DIRECTIONS ::
Please copy every line below that contains the string "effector".

COLLECTED DATA ::
=== Begin Enclosure ===

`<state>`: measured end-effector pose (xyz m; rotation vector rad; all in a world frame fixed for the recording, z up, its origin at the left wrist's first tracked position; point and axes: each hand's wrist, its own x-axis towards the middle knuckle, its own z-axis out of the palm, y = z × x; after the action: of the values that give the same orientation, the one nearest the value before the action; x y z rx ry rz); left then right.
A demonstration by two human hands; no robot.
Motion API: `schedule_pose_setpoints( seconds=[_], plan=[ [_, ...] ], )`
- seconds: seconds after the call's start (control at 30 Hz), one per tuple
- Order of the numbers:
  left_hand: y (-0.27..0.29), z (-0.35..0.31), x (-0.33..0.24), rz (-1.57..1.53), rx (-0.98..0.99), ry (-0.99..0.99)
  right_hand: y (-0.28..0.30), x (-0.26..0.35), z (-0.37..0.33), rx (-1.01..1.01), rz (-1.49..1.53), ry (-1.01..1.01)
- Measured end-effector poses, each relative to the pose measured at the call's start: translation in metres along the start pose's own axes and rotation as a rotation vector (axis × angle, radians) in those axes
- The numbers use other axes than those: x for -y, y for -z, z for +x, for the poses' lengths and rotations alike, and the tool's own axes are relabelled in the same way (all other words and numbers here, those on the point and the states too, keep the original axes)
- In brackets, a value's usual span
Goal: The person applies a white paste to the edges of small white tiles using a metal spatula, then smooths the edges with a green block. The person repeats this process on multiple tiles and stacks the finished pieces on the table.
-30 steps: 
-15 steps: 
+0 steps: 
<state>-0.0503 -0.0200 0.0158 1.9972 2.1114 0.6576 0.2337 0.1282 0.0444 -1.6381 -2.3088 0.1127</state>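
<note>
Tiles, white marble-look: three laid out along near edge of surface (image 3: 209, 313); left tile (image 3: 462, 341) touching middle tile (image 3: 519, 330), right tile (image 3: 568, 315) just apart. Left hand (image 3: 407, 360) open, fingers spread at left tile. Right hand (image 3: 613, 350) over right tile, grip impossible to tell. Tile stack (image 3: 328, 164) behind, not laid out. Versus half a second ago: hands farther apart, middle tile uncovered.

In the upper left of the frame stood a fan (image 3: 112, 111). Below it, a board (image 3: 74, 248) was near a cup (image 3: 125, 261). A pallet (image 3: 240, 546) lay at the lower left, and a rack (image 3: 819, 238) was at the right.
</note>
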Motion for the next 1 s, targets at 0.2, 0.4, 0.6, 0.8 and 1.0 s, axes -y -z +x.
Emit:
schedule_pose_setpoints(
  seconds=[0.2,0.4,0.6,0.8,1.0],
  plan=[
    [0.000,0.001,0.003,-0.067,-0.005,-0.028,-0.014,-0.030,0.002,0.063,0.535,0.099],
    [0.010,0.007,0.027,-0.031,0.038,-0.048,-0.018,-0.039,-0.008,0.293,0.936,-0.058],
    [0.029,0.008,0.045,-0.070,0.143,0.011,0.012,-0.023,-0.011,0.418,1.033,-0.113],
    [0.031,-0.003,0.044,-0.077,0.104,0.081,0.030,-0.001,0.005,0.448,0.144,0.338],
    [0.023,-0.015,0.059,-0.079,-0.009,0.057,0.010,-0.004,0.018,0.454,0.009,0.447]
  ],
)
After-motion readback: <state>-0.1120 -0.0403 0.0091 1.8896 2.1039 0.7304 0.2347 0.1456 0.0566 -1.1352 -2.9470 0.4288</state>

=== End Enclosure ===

WRITTEN RESPONSE ::
`<state>`: measured end-effector pose (xyz m; rotation vector rad; all in a world frame fixed for the recording, z up, its origin at the left wrist's first tracked position; point and axes: each hand's wrist, its own x-axis towards the middle knuckle, its own z-axis out of the palm, y = z × x; after the action: of the values that give the same orientation, the one nearest the value before the action; x y z rx ry rz); left then right.
- Measured end-effector poses, each relative to the pose measured at the call's start: translation in metres along the start pose's own axes and rotation as a rotation vector (axis × angle, radians) in those axes

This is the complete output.